In the majority of tumors studied, continuous decrease of claudin expression has been detected during disease progression, especially in breast,41 cervical26 and colon carcinomas.39 Interestingly, this is not the case for claudin-4, where increased expression could be observed in invasive cancers of the pancreas and ovaries as compared with normal tissue. Based on our study, a similar situation seems to be present in case of tumors of biliary origin.

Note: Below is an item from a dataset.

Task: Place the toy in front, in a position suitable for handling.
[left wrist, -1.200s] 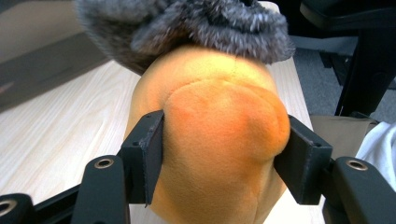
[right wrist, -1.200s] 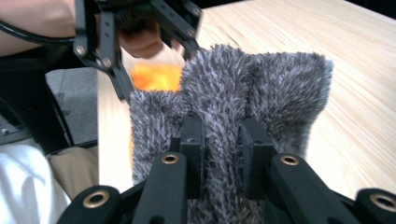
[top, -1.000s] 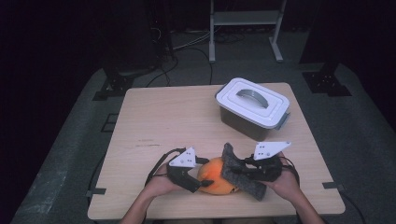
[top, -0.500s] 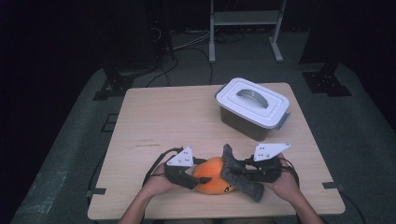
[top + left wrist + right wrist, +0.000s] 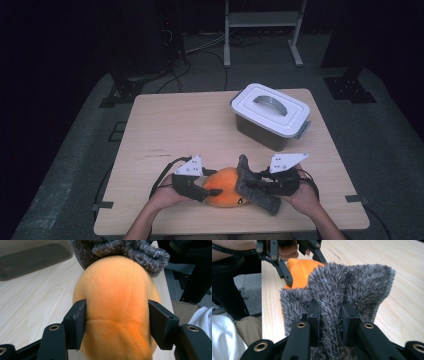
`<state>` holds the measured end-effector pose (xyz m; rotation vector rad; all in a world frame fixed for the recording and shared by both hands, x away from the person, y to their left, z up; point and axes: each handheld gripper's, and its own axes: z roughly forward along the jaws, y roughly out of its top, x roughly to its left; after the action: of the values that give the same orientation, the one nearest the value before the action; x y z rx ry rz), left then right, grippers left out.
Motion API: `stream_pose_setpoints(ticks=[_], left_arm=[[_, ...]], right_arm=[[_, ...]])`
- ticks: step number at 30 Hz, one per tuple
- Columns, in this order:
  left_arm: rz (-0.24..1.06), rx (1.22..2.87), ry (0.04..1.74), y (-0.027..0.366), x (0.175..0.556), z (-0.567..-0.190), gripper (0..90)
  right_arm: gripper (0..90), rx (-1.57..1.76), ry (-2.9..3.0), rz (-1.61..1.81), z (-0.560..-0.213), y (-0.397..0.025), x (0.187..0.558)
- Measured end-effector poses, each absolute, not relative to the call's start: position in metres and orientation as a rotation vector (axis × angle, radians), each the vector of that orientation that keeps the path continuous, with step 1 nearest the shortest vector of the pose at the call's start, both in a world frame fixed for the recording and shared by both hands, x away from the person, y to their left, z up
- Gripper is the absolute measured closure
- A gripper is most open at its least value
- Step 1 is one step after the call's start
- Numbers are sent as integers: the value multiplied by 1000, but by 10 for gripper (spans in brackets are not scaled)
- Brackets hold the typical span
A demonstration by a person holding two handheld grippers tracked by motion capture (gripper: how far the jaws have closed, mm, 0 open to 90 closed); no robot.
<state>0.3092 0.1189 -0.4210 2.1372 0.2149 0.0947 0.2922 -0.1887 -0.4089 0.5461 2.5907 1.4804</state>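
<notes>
Gripping from both sides, the two grippers worked one soft toy at the near edge of the table [image 5: 165, 125]. L gripper [image 5: 212, 191] had its jaws spread wide and pressed against the sides of the orange plush body [image 5: 227, 187]; in the left gripper view the orange plush body [image 5: 116, 312] bulged between the two black pads, so it was clamped on it. R gripper [image 5: 252, 186] had its jaws close together, pinching a fold of the grey fuzzy cover [image 5: 255, 192]; the right gripper view showed the grey fuzzy cover [image 5: 352, 290] bunched up between the jaws, w/ orange showing behind it. Cover sat over the right end of the plush, touching it, approx. centre-front of the table betw. the person's hands. White lidded box [image 5: 271, 115] stood well apart at the far right of the table, lid on, handle flat.
</notes>
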Motion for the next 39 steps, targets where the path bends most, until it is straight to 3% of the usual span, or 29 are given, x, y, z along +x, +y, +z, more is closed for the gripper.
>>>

The intermediate filaments, CKs, are characteristic for epithelial cells. To date, at least 20 distinct polypeptides which belong to this family have been identified in various human epithelial cell types and their tumors.43 CK7, 19 and 20 are helpful diagnostic markers of bile ducts and the tumors derived from them. Our results show that the majority of biliary tract cancers express CK7 and CK19, which corresponds to previous studies.44, 45 However, some hepatocellular carcinomas also express CK7. CK20 was detected both in biliary tract cancers and hepatocellular carcinomas, however, in low percentage of the cases. These data suggest that the claudin expression pattern, at least that of claudin-4, differentiates the biliary tumors and tumors of hepatocellular origin even better than—or at least equally as well as—the CK pattern. This phenomenon might provide additional information regarding histogenesis.

One of the most widely applied antibodies used in the differential diagnosis of hepatocellular tumors is HSA (HepPar1). The target antigen is not exactly known, the staining pattern suggests a possible mitochondrial localization.10 Claudin-4 gives a ‘mirror image’ of HSA, being negative in hepatocellular carcinomas and strongly positive in tumors of biliary origin, which might be added to a panel approach regarding differentiation of hepatic and biliary tumors.

Claudin-4 functions as the receptor for C. perfringens enterotoxin.18 Binding of C. perfringens enterotoxin to tumor cells expressing claudin-4 led to an acute dose-dependent cytotoxic response correlating with claudin-4 expression.19, 21 Successful elimination of claudin-4-positive tumor cells might open new perspectives for a novel therapeutic approach. For this reason, detection of high claudin-4 expression in tumors is also likely to have therapeutic importance besides application in differential diagnosis.